First off, it’s important to learn more about small business loans in general. Loans have unique vocabulary and simply recognizing a word isn’t enough — you need to truly understand its meaning to know what exactly it is you’re signing up for. Additionally, you’ll need to be prepared to answer questions about your actual and future financial health, as well as your tolerance for risk before choosing between a short-and long-term business loan.
One important distinction is short-term versus long-term loans as it impact many facets of the loan you receive. Keep reading to get an understanding of each type of loan, how they vary from one another and how to decide if and when a short-term loan is the right choice for your business.

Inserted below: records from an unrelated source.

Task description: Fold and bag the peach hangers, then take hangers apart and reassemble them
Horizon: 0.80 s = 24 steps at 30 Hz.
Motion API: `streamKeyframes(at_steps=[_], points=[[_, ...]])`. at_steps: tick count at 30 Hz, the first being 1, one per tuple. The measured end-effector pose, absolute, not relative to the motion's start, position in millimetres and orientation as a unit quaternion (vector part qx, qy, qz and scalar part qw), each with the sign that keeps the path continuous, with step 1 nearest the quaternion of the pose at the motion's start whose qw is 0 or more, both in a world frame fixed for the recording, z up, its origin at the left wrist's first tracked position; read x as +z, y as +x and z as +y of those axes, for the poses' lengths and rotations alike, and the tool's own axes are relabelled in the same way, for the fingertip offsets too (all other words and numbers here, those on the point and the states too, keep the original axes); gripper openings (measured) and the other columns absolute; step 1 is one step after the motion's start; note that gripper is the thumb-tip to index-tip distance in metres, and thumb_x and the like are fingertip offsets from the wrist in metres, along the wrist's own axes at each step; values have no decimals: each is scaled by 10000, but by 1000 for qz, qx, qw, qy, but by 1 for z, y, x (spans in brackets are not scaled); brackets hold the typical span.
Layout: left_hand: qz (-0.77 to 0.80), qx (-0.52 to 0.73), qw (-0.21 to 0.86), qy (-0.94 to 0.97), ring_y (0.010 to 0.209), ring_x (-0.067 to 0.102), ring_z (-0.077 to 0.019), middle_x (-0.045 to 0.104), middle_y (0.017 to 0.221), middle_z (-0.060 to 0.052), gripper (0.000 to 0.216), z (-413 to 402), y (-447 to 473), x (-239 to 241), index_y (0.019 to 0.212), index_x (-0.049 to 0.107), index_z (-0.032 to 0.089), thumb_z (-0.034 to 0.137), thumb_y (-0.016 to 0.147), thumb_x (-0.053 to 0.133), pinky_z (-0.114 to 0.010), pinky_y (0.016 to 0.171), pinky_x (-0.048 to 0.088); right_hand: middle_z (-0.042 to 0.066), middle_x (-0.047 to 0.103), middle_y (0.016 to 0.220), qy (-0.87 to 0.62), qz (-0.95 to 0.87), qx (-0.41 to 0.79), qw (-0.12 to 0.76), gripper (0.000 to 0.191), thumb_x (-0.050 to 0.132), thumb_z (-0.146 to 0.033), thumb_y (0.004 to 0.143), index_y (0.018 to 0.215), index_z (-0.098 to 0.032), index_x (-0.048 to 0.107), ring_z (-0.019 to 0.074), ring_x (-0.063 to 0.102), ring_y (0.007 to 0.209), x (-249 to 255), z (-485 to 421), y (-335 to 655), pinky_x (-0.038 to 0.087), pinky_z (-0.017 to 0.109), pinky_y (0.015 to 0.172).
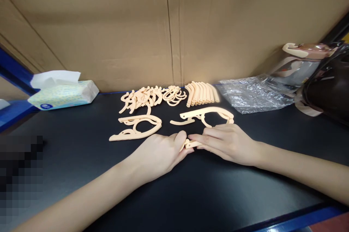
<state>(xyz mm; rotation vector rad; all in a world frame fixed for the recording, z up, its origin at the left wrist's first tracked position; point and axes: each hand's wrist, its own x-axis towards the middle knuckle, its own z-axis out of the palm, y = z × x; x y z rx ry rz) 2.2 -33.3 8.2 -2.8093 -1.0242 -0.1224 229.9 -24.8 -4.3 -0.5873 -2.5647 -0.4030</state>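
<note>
My left hand and my right hand meet at the middle of the black table, both pinched on one small peach plastic piece held between their fingertips. Most of that piece is hidden by the fingers. Just beyond my right hand lies a curved peach hanger arm. Another curved hanger part lies beyond my left hand. Further back sit a pile of peach hooks and a row of peach tubes.
A tissue pack lies at the back left. A crumpled clear plastic bag and a dark bag sit at the back right. A cardboard wall closes the back. Blue edging runs along the table's front.
</note>
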Motion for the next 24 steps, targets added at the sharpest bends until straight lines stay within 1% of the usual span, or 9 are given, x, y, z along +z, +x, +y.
streamKeyframes(at_steps=[3,6,10,14,18,24], points=[[-334,-31,111,-935,464,608,-167,607,616,5,260,-33,2,6,795,411,185,343,989,341,-246,384,292,-9,603,669,-215,-937,-151,230,302,385,-242,995,1127,-138,636,93,506,523,-4,-25,229,379,240,515],[-316,-36,147,-937,451,597,-166,578,601,8,274,-33,1,4,788,421,178,316,997,309,-257,372,289,-6,610,683,-212,-937,-129,245,291,408,-260,988,1094,-124,643,97,504,521,-4,-24,228,389,240,519],[-291,-50,192,-936,420,568,-158,543,596,14,295,-34,0,3,779,419,180,293,1003,264,-272,369,288,2,617,702,-207,-942,-103,243,289,404,-261,987,1066,-117,643,104,521,537,-3,-25,228,405,240,525],[-280,-53,237,-929,406,538,-152,518,589,15,298,-35,0,2,778,418,182,278,1002,247,-283,369,270,14,633,739,-212,-948,-82,222,310,370,-271,994,1095,-134,630,115,555,569,-4,-25,231,422,246,539],[-271,-39,274,-922,398,507,-144,489,571,21,288,-37,1,5,751,406,190,265,993,269,-284,376,240,37,647,826,-222,-955,-30,192,334,341,-280,1001,1147,-145,609,115,589,627,-3,-25,232,438,242,563],[-259,-33,301,-917,399,481,-141,470,569,21,251,-38,2,9,739,406,189,253,971,336,-285,390,225,32,626,802,-238,-955,25,174,342,336,-286,1002,1146,-157,618,109,574,649,2,-26,230,424,217,560]])
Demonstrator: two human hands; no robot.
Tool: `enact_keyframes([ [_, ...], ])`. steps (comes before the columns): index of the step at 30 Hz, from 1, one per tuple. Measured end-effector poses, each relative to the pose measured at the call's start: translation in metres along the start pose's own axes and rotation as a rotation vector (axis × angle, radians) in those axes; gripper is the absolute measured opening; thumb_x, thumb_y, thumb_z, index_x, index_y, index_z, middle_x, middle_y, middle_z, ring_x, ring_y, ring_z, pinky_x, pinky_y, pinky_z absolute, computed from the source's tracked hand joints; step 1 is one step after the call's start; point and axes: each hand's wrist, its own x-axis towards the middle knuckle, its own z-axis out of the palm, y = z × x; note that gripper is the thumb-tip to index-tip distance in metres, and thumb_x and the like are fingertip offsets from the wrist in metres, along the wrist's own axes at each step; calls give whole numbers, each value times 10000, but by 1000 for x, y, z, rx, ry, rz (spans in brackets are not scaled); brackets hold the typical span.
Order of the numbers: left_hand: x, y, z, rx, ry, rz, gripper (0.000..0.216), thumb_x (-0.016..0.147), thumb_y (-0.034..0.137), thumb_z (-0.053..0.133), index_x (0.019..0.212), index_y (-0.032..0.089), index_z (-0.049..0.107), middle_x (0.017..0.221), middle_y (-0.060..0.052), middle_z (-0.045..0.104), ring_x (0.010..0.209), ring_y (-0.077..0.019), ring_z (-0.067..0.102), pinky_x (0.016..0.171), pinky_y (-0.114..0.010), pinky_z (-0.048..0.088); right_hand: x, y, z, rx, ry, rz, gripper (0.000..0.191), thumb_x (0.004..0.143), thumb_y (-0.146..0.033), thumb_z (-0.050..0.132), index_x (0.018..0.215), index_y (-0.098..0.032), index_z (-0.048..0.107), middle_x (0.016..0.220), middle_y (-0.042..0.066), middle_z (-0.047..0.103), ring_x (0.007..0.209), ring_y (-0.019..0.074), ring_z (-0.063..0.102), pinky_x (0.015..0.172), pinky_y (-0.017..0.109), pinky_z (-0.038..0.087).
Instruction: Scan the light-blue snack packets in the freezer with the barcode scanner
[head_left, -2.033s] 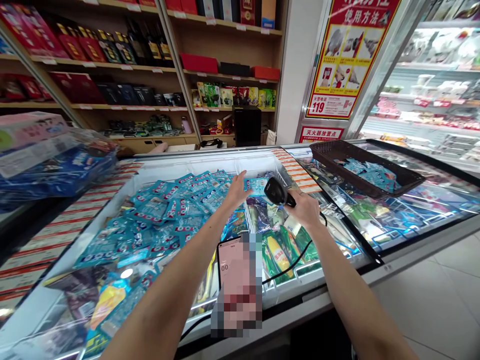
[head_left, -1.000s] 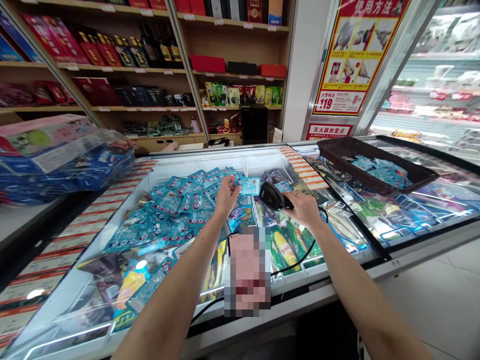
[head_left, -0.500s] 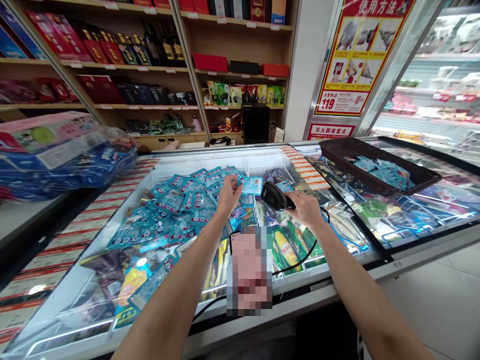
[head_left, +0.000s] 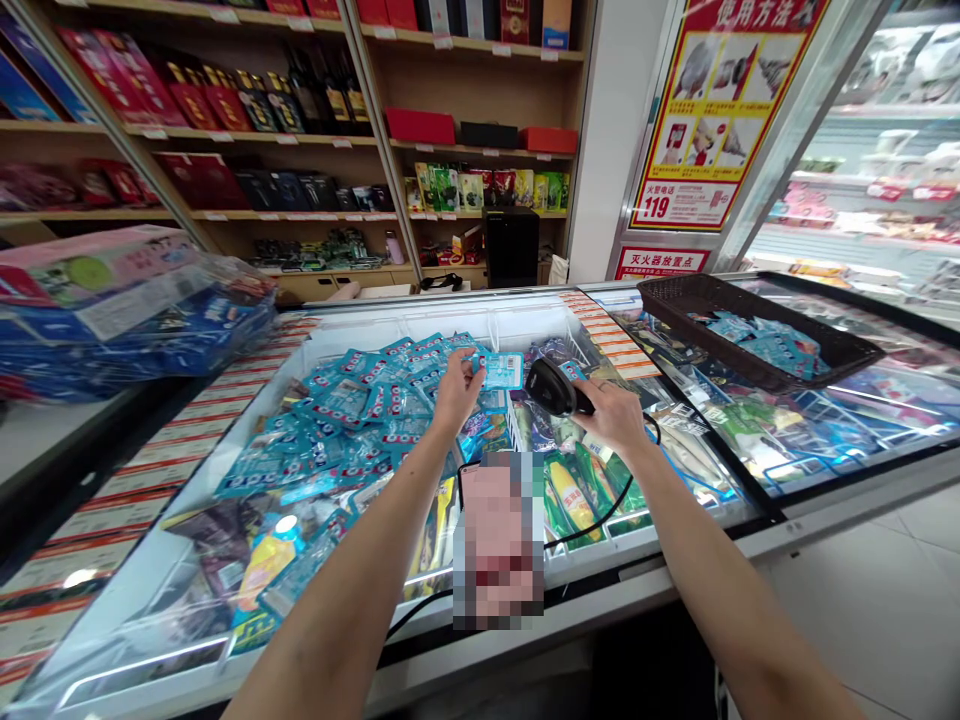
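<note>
My left hand (head_left: 455, 392) pinches a small blue packet (head_left: 502, 370) and holds it up over the open chest freezer (head_left: 480, 325). My right hand (head_left: 616, 414) grips a black corded barcode scanner (head_left: 550, 386), its head pointed left at the packet from a short distance. Below the left hand lies a heap of the same blue packets (head_left: 352, 420) in the freezer's left compartment. A phone (head_left: 495, 530), partly blurred out, stands on the freezer's front edge between my forearms, with the scanner's cable looping behind it.
A dark wicker tray (head_left: 757, 325) with several blue packets rests on the freezer's glass lid at right. Wrapped boxes (head_left: 127, 300) are stacked at left. Wooden shelves of bottles and boxes stand behind, a glass-door cooler (head_left: 862, 170) at right. Other frozen goods fill the right compartments.
Two seconds ago my left hand reached flat into the blue packets; it since lifted one and holds it before the scanner. In the last half second almost nothing has moved.
</note>
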Motion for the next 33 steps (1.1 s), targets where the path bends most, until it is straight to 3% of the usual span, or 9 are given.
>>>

A short-term loan is exactly what it sounds like — it’s a loan with a shorter term, meaning a quicker repayment period. Short-term loans are flexible and can vary. But generally, term period for short-term financing is less than one year. Such financing provides you with quick ways to get liquidity. It can help you fulfill small economic needs in the immediate future and also allows your business to capitalize on opportunities. However, short-term financing typically comes with higher interest rates and, in general, doesn’t fulfill long-term capital investment needs, therefore it may be ideal in some situations but not all.
Many kinds of short-term loans can only be used for specific purposes, such as purchasing vehicles or buying properties, which can be limiting if you need it for something else. However, these restrictions are not applicable to all short-term loans and you may be able to find a loan that suits your business needs. The most common uses include a need for more working capital, taking advantage of unforeseen business opportunities or in emergencies, to pay for losses. Term lengths are small and generally easily attainable depending your personal and/or business credit scores.
A long term-loan is a loan with a longer term, often several years or even decades. Mortgages, for example, can commonly have terms as long as 15 or 30 years, making it a form of long-term financing.
Although short-term loans may at first have higher interest rates, in general, business owners who take on long-term loans end up paying more in interest. Even if the interest rate is lower, the longer term means you incur interest on the money you borrowed, which may compound over time.
Qualifying for a long-term loan can be challenging as the lender is taking on considerable risk. Your lender will want to make sure that they lend money to someone who is able to repay it and they’ll likely examine your credit history and review your assets as part of the loan application process. Long-term business loans are best for people who want to make huge investments and need significant access to capital over a long period of time.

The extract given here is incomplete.